A terapia com anticorpos monoclonais é adotada nos pacientes que têm a doença muito ativa, com surgimento de lesões inflamatórias novas no último ano e pelo menos dois surtos graves num curto período de tempo. É prescrita ainda para aqueles que, após um ano ou mais, não responderam ao tratamento com nenhum dos tipos de imunomoduladores.

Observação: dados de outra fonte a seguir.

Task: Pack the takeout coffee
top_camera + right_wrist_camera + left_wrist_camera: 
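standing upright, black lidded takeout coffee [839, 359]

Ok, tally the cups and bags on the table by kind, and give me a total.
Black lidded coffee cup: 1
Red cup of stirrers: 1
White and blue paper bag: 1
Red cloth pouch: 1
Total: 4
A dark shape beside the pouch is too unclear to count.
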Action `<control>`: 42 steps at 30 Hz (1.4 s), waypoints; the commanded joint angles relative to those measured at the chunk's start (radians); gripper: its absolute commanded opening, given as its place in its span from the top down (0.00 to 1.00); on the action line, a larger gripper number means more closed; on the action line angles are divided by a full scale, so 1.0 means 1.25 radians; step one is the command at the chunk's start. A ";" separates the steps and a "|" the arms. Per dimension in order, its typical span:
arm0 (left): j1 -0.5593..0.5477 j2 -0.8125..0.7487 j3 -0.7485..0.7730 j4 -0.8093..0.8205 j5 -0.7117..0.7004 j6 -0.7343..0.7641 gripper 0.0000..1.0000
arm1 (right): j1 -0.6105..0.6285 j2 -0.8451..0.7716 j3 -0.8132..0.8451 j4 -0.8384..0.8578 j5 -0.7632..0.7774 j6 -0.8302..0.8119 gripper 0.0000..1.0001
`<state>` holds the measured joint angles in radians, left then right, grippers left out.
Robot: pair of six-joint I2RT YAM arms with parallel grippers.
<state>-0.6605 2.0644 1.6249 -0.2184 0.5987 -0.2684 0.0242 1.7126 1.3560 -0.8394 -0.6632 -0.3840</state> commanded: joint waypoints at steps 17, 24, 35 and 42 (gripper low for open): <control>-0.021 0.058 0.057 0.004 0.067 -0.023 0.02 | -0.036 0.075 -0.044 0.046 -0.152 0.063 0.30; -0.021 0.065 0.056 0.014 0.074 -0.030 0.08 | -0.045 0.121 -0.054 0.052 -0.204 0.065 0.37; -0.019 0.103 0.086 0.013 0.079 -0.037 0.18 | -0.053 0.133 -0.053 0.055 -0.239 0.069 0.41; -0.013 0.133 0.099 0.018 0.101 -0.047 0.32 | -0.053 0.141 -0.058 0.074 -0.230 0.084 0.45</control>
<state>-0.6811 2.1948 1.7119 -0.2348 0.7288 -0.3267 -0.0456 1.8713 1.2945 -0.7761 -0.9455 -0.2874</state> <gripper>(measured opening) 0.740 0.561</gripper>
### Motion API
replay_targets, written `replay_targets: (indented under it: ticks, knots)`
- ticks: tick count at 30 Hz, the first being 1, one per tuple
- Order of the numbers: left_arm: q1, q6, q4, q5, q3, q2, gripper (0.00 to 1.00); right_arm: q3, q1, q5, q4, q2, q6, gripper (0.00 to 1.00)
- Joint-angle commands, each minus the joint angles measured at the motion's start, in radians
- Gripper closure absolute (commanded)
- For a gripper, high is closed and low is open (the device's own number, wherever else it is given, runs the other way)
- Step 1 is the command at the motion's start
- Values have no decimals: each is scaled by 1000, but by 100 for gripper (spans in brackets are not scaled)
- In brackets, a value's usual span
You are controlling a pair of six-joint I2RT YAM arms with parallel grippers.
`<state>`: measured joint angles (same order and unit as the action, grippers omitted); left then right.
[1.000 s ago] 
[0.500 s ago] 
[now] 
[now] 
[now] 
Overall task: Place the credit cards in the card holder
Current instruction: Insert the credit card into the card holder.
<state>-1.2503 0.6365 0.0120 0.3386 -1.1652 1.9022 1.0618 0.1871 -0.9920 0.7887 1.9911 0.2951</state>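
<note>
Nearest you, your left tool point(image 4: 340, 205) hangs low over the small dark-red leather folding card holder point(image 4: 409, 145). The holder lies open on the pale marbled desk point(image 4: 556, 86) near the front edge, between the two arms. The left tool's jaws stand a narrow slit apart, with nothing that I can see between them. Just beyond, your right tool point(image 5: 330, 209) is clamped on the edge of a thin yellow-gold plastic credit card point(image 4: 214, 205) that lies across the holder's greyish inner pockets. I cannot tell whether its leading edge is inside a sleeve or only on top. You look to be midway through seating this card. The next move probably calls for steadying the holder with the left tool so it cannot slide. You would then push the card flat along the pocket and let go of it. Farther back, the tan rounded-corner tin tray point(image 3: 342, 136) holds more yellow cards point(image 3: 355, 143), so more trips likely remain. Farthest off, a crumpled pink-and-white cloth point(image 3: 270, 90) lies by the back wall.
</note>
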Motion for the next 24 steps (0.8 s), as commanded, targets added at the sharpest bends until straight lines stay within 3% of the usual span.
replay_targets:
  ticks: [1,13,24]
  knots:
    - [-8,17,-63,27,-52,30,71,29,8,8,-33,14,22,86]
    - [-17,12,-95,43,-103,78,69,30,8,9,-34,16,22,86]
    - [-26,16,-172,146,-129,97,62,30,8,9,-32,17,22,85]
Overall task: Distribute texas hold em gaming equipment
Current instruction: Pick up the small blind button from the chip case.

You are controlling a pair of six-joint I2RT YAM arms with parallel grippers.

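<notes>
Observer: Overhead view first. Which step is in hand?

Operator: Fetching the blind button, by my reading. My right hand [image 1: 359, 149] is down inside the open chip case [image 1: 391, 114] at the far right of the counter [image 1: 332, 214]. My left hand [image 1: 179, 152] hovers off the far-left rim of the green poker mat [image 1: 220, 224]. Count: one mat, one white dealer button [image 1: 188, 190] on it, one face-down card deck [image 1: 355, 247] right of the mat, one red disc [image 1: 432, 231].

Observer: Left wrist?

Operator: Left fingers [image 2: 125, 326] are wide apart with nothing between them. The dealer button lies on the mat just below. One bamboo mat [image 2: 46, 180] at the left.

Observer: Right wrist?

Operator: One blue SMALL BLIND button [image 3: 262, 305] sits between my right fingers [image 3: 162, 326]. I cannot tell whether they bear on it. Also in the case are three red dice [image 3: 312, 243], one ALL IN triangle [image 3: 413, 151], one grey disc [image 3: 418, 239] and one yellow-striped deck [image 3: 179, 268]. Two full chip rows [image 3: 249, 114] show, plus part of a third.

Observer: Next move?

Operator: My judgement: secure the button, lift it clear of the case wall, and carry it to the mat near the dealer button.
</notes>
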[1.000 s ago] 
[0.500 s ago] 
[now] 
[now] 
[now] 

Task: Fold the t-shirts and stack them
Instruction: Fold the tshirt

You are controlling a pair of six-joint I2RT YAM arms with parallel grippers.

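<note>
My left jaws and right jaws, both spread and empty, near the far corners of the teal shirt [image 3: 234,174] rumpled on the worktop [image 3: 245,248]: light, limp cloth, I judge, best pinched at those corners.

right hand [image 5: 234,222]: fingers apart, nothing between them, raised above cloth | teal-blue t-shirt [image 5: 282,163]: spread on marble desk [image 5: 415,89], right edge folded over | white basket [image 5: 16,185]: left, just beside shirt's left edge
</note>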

Uma outra possibilidade de tratamento, hoje só adotada em casos muito graves e quando as demais alternativas não funcionaram, é o transplante de medula óssea – o mesmo realizado para casos de leucemia. O objetivo é reprogramar a imunidade da pessoa. O transplante é um último recurso. Além dos riscos envolvidos, experiências com a adoção precoce desse procedimento não apresentaram resultados satisfatórios no longo prazo.

Apoio total ao paciente

Se há pouco a fazer depois que o portador de esclerose múltipla entrou na fase progressiva da doença, hoje são muitos os recursos para evitar que ele chegue a essa etapa. Ao lado das drogas imunomoduladoras e dos anticorpos monoclonais, é fundamental proporcionar ao paciente o apoio de uma equipe multidisciplinar que, além do neurologista e especialistas em imagem diagnóstica, inclui profissionais de fisioterapia, terapia ocupacional, fonoaudiologia, psicologia e enfermagem. “Essa estrutura é importante sob todos os pontos de vista, inclusive para ajudar o paciente a aceitar a doença, a lidar melhor com a sua condição e eventuais limitações, além de educá-lo para a correta aplicação dos medicamentos, estimulando a adesão ao tratamento”, destaca o Dr. Rodrigo.
Atualmente, há outros anticorpos monoclonais em desenvolvimento. Alguns, além de contribuir para evitar novas lesões e sequelas como os atuais, poderiam agir para frear a progressão e até regenerar tecidos afetados. São boas perspectivas para o futuro. Tanto as pesquisas de novas drogas como as que envolvem uso de células-tronco (estas ainda em fase inicial) acenam com novas opções de tratamento e, portanto, com novas vitórias na batalha contra as células agressoras da esclerose múltipla.